Translation technology is no different and this is actually one of the areas driving some of the strongest innovation in AI development. Tech giants like Google and Microsoft are investing billions into their respective translation systems and they are leading the lucrative race in a £40 billion + market.
However, there are some persistent challenges holding back progression.
Algorithmic bias is difficult to overcome
Algorithmic bias is one of the most talked-about problems within AI technology and it is also proving to be one of the most difficult to overcome. The stark reality is that algorithmic bias is inherited from the humans that build and train them and the social environment we live in.
Imagine an algorithm designed to predict the job of someone using only an image of their face. We know that jobs are disproportionately filled by genders, races, ages and other groups of people, which will be adopted by the algorithm being used.
If the majority of programmers are white males, then the algorithm is going to develop a basis that reflects this data.
With AI translation specifically, one of the most prevalent forms of bias relates to gender and this can be present in assuming nurses are female and doctors are male. This issue is made more complex by the fact that most languages rely less on gender pronouns than English and Google has tried to solve this by providing translations using both genders where relevant.
There are various other forms of bias that machine translation is susceptible to and they are not always moral issues either. Algorithms often develop a bias towards length that results in translation being shorter than they should be or even cause bias in the human translators who are influenced by the material they quality check.
The big question is: how can a technology developed by humans, who are so susceptible to bias, ever be free from bias?
Word accuracy is improving… but not much else
Data science has progressed enormously in recent years, but most of this progress is the result of faster and more powerful computing technology that is capable of crunching more numbers in a shorter time-frame. All of the advances in AI revolve around doing more, faster and this enables algorithms to compare more datasets, which results in more patterns being spotted.
This has resulted in greater word accuracy in AI translation and there is a fair reason to be optimistic that the technology can achieve a level of accuracy in the future that is reliable enough for professional use.
Word accuracy doesn’t even begin to solve AI translation’s language problems, though.

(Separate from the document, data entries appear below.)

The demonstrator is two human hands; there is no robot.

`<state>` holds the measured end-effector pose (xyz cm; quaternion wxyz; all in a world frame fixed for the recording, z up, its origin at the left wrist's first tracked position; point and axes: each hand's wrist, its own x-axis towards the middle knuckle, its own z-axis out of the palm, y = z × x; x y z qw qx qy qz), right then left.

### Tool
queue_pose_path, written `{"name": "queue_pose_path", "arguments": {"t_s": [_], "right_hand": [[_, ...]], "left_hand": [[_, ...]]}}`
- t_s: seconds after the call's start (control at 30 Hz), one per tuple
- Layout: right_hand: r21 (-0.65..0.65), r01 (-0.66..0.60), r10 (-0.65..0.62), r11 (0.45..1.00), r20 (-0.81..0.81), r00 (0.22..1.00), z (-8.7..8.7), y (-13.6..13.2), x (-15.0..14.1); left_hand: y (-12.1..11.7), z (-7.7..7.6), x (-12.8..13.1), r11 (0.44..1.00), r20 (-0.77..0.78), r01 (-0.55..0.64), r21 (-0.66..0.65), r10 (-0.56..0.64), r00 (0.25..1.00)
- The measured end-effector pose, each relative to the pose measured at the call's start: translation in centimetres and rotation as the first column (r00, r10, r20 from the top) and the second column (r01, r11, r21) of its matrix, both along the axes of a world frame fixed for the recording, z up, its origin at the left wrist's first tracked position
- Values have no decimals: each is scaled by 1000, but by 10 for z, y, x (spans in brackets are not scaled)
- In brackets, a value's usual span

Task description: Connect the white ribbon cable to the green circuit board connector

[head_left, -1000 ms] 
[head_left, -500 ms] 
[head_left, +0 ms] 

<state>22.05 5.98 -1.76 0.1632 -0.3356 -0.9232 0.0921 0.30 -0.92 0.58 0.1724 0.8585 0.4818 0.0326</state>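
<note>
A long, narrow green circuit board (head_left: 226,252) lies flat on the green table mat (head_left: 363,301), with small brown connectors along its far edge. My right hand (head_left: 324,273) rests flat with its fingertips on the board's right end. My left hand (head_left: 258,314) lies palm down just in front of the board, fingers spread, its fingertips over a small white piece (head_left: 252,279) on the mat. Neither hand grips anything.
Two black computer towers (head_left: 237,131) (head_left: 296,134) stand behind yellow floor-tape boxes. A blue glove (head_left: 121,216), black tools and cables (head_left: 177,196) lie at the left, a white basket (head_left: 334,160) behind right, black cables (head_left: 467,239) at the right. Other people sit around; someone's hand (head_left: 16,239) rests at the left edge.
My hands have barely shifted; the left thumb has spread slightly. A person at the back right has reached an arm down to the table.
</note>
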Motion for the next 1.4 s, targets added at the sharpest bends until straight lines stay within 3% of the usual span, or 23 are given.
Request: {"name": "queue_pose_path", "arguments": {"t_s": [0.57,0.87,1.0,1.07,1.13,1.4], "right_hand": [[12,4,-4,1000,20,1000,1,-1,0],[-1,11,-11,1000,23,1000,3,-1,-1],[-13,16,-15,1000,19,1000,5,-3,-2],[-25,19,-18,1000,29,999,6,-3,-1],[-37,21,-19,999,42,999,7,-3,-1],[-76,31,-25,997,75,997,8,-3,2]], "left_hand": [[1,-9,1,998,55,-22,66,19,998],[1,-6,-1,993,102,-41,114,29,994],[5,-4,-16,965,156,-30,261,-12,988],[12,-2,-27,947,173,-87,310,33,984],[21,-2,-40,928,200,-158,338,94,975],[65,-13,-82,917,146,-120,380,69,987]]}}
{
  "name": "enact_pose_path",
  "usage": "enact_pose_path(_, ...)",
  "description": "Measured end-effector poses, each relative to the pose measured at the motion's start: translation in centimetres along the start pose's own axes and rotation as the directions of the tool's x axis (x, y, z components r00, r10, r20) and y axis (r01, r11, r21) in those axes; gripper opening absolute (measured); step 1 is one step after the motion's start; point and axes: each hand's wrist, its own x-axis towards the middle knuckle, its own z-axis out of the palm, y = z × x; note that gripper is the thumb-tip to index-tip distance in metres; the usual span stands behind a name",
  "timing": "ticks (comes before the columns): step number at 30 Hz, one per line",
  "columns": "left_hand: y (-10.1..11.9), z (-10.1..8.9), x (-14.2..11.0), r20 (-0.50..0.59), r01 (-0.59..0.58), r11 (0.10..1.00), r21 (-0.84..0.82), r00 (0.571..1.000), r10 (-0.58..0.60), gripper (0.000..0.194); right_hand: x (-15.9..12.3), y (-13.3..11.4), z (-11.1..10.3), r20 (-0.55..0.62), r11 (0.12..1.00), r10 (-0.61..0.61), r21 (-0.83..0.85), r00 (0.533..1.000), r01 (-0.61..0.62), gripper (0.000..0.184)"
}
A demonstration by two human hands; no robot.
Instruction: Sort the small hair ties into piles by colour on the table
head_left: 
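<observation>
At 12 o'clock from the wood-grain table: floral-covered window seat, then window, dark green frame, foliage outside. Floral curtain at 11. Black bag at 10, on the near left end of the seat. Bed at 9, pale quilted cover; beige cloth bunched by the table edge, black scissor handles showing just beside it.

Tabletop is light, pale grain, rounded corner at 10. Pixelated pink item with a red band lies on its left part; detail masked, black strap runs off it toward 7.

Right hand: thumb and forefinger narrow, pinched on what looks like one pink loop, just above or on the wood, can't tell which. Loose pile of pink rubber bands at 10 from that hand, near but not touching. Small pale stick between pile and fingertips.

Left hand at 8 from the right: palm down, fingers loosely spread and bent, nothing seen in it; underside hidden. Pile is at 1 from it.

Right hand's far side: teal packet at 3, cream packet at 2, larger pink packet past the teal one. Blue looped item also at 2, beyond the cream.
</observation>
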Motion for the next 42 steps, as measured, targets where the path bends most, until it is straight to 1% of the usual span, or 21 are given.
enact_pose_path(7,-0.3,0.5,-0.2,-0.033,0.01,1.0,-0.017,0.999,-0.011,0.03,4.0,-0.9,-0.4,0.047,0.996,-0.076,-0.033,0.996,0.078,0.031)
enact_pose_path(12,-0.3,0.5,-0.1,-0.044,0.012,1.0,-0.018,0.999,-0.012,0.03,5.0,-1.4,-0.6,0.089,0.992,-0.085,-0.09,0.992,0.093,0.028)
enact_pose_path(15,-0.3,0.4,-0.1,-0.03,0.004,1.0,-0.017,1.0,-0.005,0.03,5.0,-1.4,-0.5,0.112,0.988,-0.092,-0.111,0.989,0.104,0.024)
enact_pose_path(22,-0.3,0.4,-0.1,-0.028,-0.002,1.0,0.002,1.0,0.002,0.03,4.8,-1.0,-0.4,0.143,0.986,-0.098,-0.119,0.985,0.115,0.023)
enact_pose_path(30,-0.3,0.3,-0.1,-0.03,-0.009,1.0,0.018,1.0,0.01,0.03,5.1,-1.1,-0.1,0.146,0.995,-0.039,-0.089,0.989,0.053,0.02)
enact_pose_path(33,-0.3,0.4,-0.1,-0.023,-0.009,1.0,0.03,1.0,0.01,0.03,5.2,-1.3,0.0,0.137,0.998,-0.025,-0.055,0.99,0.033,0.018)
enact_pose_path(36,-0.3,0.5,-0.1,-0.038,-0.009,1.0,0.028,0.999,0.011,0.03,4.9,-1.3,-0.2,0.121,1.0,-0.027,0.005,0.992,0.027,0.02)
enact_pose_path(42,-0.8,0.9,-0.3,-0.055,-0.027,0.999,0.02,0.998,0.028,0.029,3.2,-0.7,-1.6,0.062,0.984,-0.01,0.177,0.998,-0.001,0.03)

Humans do not simply communicate by using isolated words. These are paired with other words that affect their meaning, construct sentences, paragraphs and entire works of speech or writing. We provide context, imply meaning, use tone and articulation for emphasis, make comparatives, employ metaphors and add colour with satire, irony and a wealth of linguistic characteristics that cannot be defined by rules.
First, try explaining the concept of irony and how it is similar but also different from sarcasm and satire respectively – now try to turn this explanation into a dataset that algorithms can apply to human language.
Forget translation for a moment, AI is not even capable of detecting these characteristics in language, let alone translating them (this can be challenging enough for expert human translators). If AI algorithms ever get smart enough to accurately transcribe human speech into text (including languages, accents, dialects, speech impediments and all the other characteristics the human brain naturally computes), we might be able to address the bigger challenges of AI translation.